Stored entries
○ ○ ○

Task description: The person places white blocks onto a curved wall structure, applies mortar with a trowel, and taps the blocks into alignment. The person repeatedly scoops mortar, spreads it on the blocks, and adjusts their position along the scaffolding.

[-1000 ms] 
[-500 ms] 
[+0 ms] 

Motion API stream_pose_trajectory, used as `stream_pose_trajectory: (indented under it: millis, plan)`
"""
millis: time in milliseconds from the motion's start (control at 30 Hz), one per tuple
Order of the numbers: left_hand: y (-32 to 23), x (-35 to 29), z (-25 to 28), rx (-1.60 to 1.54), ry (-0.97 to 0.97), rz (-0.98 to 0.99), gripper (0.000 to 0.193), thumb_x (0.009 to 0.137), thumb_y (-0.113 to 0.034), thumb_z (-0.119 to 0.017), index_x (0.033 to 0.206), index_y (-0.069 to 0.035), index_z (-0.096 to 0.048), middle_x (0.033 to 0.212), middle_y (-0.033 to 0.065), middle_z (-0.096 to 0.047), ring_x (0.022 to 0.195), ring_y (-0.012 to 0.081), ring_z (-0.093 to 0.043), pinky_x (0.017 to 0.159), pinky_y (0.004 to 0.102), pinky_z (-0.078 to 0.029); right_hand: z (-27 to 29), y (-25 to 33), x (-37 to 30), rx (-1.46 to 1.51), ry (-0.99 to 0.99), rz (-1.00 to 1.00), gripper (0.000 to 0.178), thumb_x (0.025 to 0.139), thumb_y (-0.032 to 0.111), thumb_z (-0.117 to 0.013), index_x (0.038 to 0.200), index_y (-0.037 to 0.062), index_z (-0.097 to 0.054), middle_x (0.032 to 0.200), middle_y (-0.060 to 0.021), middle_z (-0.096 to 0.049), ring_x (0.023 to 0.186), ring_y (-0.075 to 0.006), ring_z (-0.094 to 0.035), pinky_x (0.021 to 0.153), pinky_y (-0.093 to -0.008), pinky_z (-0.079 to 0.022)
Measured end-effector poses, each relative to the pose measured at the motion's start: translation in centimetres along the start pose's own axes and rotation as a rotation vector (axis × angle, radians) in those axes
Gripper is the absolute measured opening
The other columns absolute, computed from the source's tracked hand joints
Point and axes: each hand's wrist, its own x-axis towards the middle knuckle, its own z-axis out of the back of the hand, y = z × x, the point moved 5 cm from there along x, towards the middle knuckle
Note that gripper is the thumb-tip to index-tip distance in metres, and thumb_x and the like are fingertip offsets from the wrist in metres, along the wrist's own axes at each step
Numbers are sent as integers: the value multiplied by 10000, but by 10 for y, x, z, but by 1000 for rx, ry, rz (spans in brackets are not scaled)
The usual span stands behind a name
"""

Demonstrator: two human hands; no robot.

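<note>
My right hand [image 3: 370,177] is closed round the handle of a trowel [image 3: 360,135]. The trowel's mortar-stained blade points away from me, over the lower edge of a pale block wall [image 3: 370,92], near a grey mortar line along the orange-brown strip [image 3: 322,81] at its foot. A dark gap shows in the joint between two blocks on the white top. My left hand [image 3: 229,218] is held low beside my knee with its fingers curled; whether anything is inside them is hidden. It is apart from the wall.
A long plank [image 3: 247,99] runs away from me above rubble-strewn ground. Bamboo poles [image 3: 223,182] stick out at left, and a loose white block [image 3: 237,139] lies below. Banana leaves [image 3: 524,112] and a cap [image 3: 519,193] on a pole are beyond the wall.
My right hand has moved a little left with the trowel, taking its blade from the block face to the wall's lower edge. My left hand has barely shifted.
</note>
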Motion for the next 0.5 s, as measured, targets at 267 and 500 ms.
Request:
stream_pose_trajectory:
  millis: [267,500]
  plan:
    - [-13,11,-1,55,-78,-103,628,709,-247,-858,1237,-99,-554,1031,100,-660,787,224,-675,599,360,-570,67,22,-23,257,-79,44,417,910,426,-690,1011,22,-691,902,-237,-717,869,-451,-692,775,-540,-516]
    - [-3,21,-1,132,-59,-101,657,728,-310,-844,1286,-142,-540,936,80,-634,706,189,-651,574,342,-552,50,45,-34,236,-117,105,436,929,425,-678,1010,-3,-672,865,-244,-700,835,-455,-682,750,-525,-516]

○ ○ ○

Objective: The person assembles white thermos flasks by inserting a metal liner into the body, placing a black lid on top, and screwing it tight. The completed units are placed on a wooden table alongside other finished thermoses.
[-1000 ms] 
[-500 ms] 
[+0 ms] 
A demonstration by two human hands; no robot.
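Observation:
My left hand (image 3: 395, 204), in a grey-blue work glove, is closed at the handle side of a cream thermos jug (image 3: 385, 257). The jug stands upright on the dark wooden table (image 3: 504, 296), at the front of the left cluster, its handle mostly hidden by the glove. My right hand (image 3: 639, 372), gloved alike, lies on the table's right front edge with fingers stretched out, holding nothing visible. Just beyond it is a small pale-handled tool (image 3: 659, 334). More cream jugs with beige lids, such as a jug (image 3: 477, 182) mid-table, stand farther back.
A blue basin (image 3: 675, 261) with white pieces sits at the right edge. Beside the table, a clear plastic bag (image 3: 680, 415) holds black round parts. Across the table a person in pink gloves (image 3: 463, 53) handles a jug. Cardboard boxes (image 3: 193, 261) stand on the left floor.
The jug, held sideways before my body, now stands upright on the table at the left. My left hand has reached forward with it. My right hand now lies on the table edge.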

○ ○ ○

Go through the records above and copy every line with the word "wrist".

Point and axes: each hand's wrist, its own x-axis towards the middle knuckle, its own z-axis out of the back of the hand, y = z × x, the point moved 5 cm from there along x, towards the middle knuckle
Note that gripper is the thumb-tip to index-tip distance in metres, and thumb_x and the like are fingertip offsets from the wrist in metres, along the wrist's own axes at each step

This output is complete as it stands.